**Problem to work on**
The lines to copy from the data below are those that hold the string "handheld".

Dataset excerpts
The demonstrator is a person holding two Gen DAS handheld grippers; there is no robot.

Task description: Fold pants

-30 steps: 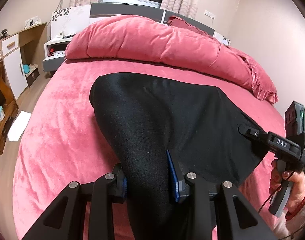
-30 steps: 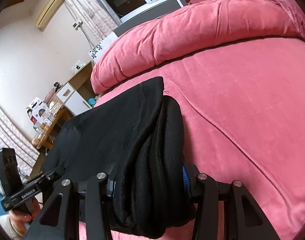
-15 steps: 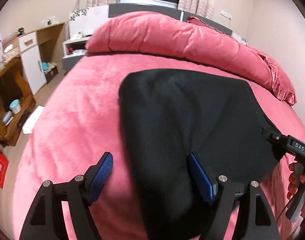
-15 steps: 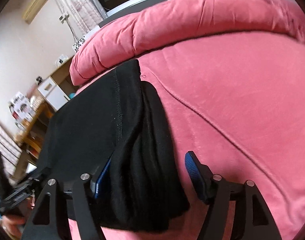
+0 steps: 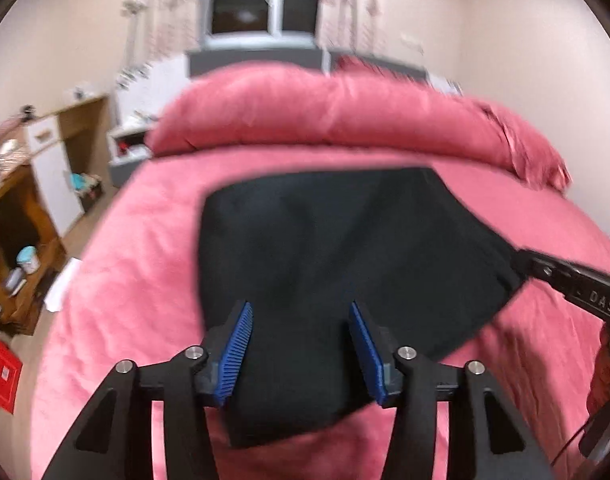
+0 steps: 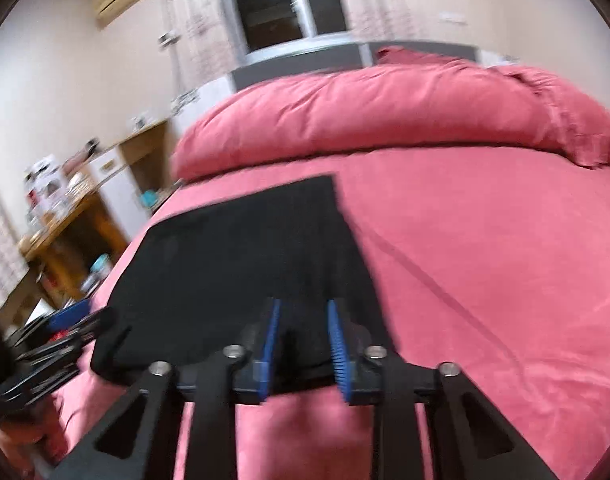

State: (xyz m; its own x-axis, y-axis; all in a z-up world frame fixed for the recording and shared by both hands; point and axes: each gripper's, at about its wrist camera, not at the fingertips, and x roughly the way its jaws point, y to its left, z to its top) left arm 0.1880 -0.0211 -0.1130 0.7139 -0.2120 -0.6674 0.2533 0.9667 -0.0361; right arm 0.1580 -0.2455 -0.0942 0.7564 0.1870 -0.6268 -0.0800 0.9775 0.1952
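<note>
The black pants (image 5: 337, 248) lie folded flat on the pink bed (image 5: 137, 264), also seen in the right wrist view (image 6: 241, 264). My left gripper (image 5: 299, 344) is open and empty, raised above the near edge of the pants. My right gripper (image 6: 303, 344) is open with a narrower gap, empty, above the pants' near right corner. The right gripper also shows at the right edge of the left wrist view (image 5: 565, 280), and the left gripper at the left edge of the right wrist view (image 6: 57, 340).
A rolled pink duvet (image 5: 345, 120) lies across the head of the bed. A wooden desk with shelves (image 5: 17, 216) and a white cabinet (image 5: 53, 168) stand left of the bed. A window (image 5: 249, 0) is behind the headboard.
Both grippers let go of the pants, opened and pulled back and up. The pants dropped from a held bundle to lie flat on the bed.
</note>
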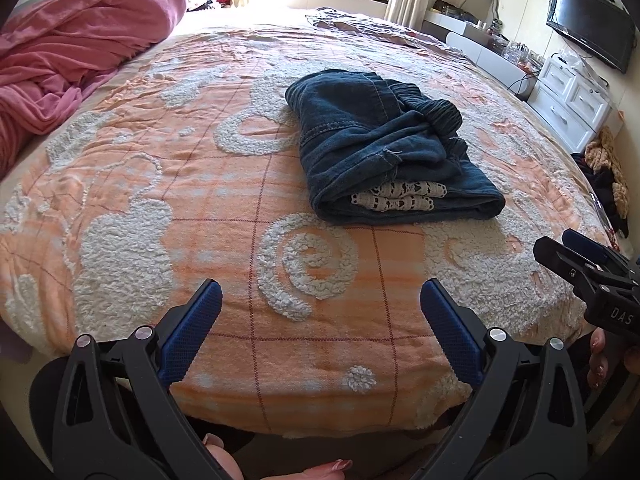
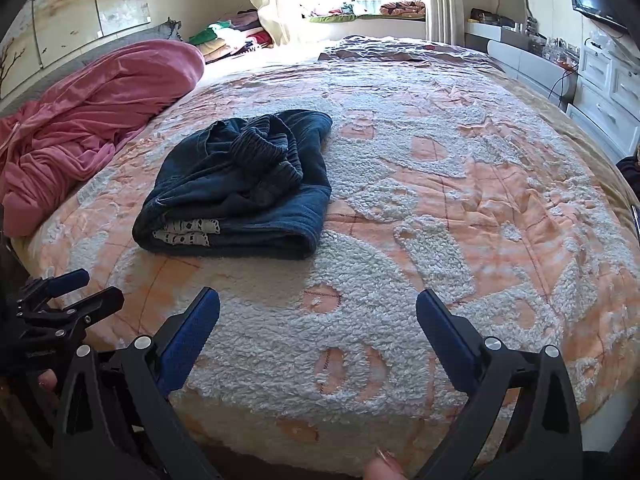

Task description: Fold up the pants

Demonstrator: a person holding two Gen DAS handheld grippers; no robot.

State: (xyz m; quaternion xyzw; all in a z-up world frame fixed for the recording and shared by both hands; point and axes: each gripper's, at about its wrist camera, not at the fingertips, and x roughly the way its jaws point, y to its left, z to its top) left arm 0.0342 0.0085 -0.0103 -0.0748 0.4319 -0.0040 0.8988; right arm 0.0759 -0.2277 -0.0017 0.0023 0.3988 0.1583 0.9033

**Task response**
The demonstrator is a person holding two Gen DAS handheld grippers; there is no robot.
Demonstrator: a person holding two Gen DAS handheld grippers; no robot.

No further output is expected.